Guarire oltre la perdita: non è mai troppo tardi
Immagine di Natanaele Amore 

L'intensità e la potenza del mio dolore nel primo anno dopo la morte di mio padre mi hanno umiliato e spaventato. Anche con la mia esperienza come psicoterapeuta, non ero preparato per le ondate di sentimenti che uscivano dalle mie profondità e mi travolgevano. Non ero preparato per il senso straziante di solitudine, per il senso che fa riflettere della mia mortalità, per i cambiamenti nelle mie relazioni. La sua morte ha avuto un impatto su ogni aspetto della mia vita: ha riorganizzato le mie viscere, abbattuto vecchie strutture, agitato questioni irrisolte e messo tutto in discussione.

Il dolore, come il parto, attivava le forze primordiali che mi attraversavano a ondate, riempendomi di angoscia, desiderio, sollievo, rabbia, depressione, intorpidimento, disperazione, colpa e spesso, dolore insopportabile. Sono stato preso in un momento che non riuscivo a rallentare o fermare. Queste forze non erano razionali, ragionevoli, prevedibili; Avevo paura di sentirmi così fuori controllo. All'ombra della nascita e della morte, ero in contatto con poteri più grandi di me, un'esperienza che mi ha umiliato e umanizzato.

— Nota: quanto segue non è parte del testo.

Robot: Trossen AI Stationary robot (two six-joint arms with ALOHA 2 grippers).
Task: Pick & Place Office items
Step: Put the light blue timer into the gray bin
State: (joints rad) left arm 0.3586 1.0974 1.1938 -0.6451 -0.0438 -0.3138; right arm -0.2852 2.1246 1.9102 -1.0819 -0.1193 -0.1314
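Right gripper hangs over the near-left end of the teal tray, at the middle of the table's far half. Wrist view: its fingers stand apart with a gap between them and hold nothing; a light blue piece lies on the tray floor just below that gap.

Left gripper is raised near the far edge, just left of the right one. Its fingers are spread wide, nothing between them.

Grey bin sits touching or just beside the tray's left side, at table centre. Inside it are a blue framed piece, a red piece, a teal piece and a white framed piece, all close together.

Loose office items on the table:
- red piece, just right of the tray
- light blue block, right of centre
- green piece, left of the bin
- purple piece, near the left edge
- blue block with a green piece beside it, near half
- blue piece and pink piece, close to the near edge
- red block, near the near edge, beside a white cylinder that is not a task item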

Spesso ci intralciano il dolore; cerchiamo di sopprimerlo, troncarlo, rimandarlo o ignorarlo. Abbiamo paura di essere sopraffatti, di diventare non funzionali: "Se comincio a piangere, non smetterò mai:" Molti di noi resistono al lutto perché pensiamo che ciò che stiamo vivendo sia anormale. Abbiamo anche paura che i nostri amici si sentano a disagio e si ritirino da noi. Dal momento che viviamo in una cultura che si aspetta soluzioni rapide ed evita il dolore, c'è la tendenza a tirarsi fuori dal dolore prematuramente. In effetti, possono esserci pressioni considerevoli da parte di amici e parenti per "riunirsi e andare avanti con la propria vita:"

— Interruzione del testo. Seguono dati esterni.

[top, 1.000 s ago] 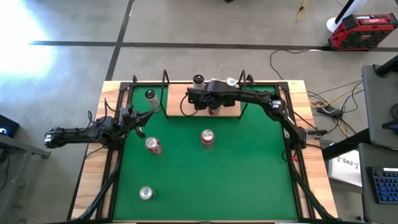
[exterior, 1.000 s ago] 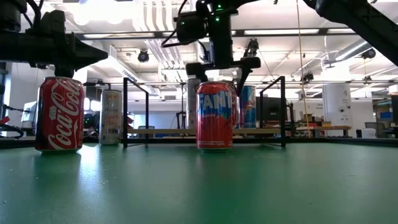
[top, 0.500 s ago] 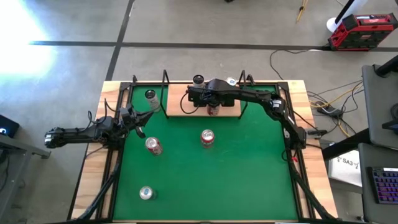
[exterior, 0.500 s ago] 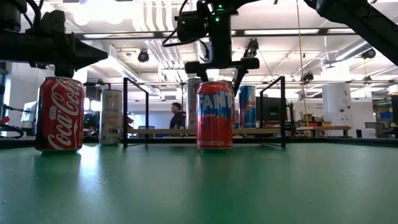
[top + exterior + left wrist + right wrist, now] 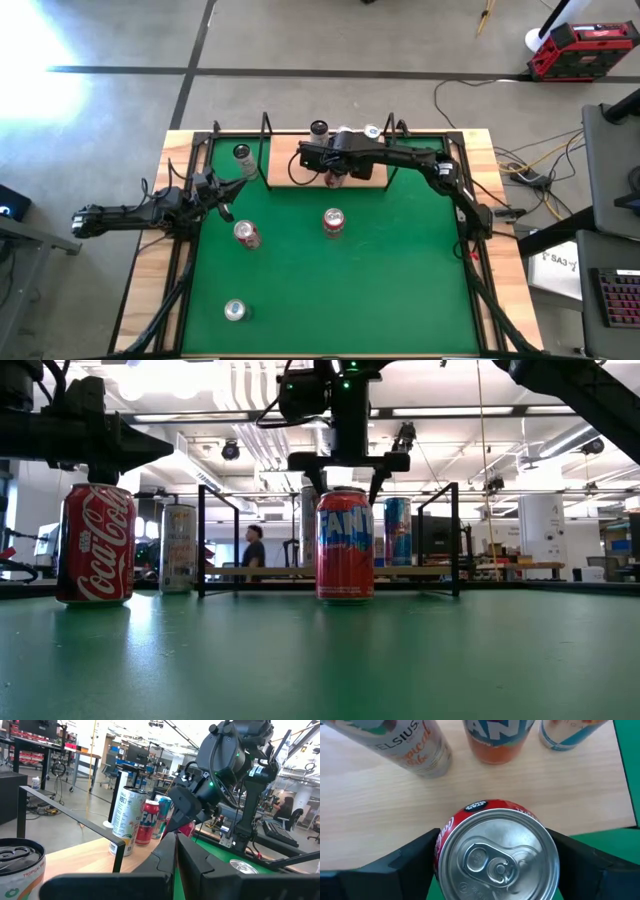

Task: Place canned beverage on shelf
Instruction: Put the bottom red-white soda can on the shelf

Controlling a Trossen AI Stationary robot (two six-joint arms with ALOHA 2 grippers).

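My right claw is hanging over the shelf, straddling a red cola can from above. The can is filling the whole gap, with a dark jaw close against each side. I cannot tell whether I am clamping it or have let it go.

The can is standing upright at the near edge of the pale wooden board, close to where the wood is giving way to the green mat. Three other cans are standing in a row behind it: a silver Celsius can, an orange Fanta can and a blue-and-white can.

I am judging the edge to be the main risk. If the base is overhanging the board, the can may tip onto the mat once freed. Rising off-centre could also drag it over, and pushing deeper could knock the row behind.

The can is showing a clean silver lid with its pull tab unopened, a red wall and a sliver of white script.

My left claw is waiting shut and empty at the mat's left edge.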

Ma il dolore è più potente della nostra resistenza. Nel dolore, è naturale, anche se scomodo, sentirsi crudo, vulnerabile, solo, sopraffatto. Anche se riusciamo a sopprimerlo, compromettiamo la nostra vita. Dobbiamo chiudere. Non possiamo permetterci di essere vicini a tutto ciò che potrebbe innescarlo. Il dolore irrisolto si manifesta nella nostra vita in sintomi come problemi fisici cronici, depressione, dipendenze e comportamento compulsivo. E in un secondo momento, spesso quando meno è previsto, il dolore esplode.

Abbandonarsi al dolore senza sentirsi sopraffatti

Come possiamo arrenderci alle maree del dolore? Come possiamo approfondirci senza sentirci sopraffatti? Come possiamo curare i nostri rimpianti? Raccomando spesso che le persone in lutto creino un santuario, un luogo sacro in cui puoi sederti ogni giorno con il tuo dolore. Ti incoraggio a usare questo tempo per esplorare i sentimenti e i pensieri intensi suscitati dal dolore: puoi scrivere, piangere, cantare, meditare, pregare o semplicemente sederti.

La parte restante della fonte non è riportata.